__Stored data__
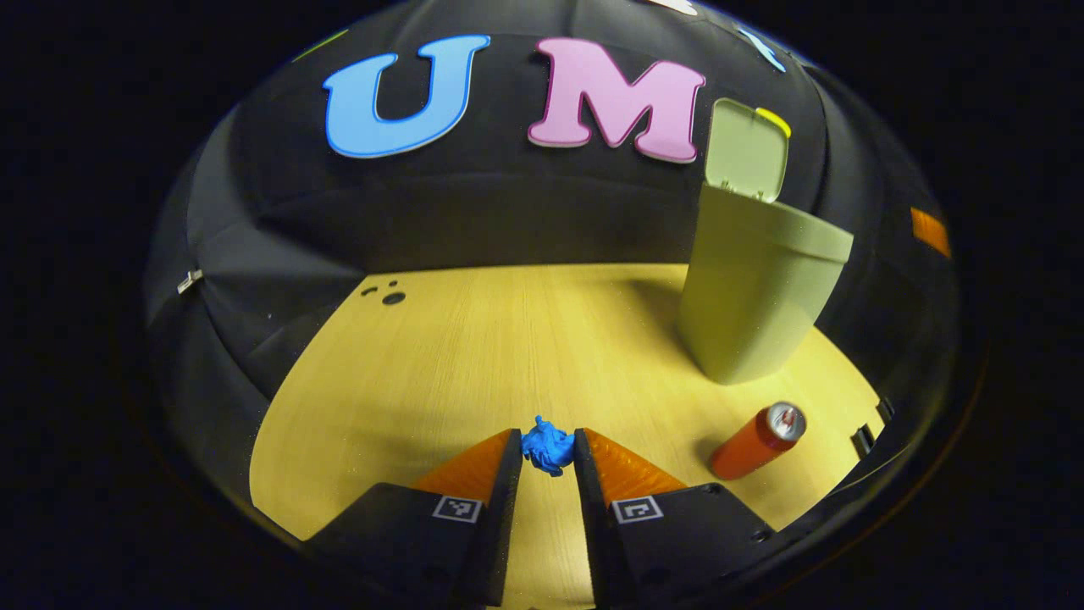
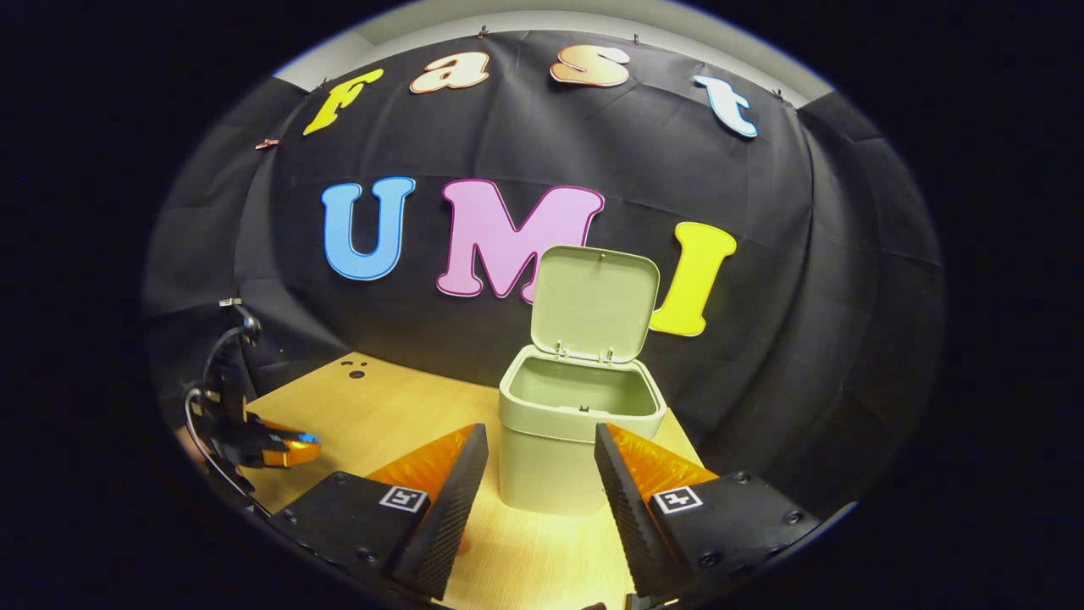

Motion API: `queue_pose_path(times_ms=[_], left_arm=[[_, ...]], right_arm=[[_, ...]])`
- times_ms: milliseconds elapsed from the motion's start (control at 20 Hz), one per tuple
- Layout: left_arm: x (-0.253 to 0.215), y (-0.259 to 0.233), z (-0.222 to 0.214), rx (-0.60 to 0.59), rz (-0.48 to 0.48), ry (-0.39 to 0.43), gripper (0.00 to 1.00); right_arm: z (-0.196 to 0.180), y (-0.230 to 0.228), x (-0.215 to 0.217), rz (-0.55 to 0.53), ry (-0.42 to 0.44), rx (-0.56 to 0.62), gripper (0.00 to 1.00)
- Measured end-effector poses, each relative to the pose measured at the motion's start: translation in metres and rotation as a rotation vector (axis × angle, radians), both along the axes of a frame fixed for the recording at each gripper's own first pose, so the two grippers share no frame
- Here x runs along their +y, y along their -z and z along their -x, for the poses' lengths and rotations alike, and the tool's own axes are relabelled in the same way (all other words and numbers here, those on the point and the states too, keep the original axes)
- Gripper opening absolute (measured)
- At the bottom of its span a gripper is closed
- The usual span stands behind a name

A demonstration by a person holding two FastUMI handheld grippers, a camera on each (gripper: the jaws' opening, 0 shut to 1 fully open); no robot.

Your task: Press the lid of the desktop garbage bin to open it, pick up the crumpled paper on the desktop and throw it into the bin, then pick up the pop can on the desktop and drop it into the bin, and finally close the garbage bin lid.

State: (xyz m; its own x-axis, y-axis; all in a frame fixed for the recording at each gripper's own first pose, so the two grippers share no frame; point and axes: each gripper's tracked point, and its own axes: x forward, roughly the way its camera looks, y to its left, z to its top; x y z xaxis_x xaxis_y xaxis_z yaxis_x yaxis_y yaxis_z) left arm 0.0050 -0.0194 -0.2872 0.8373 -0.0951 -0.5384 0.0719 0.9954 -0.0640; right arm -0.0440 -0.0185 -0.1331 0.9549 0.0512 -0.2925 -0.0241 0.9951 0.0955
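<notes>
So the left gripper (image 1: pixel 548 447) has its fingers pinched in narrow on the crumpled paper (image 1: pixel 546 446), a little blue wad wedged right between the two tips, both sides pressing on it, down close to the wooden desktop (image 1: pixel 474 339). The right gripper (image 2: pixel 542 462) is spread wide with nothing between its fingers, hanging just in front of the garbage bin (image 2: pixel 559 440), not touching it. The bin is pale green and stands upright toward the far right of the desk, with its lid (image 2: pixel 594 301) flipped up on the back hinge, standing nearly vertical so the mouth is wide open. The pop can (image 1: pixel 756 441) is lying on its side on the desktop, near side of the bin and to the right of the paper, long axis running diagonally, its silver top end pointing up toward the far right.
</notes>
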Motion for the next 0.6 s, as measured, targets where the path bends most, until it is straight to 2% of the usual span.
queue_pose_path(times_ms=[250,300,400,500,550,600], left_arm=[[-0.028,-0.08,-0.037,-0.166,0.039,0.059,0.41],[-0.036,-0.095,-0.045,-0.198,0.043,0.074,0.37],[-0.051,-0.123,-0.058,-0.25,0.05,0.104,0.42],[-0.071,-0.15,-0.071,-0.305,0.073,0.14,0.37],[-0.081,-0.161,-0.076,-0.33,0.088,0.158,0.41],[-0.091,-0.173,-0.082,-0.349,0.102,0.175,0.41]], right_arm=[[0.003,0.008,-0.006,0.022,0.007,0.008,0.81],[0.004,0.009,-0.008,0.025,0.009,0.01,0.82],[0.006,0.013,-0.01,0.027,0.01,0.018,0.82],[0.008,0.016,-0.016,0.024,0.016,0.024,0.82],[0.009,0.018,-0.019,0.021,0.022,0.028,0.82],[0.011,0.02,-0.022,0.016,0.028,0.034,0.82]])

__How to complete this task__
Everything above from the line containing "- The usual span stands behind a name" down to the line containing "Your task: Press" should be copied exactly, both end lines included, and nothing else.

__Your response__
- The usual span stands behind a name

A demonstration by a person holding two FastUMI handheld grippers, a camera on each (gripper: the jaws' opening, 0 shut to 1 fully open); no robot.

Your task: Press the lid of the desktop garbage bin to open it, pick up the crumpled paper on the desktop and throw it into the bin, then pick up the pop can on the desktop and drop it into the bin, and finally close the garbage bin lid.

The output is finished and nothing more is needed.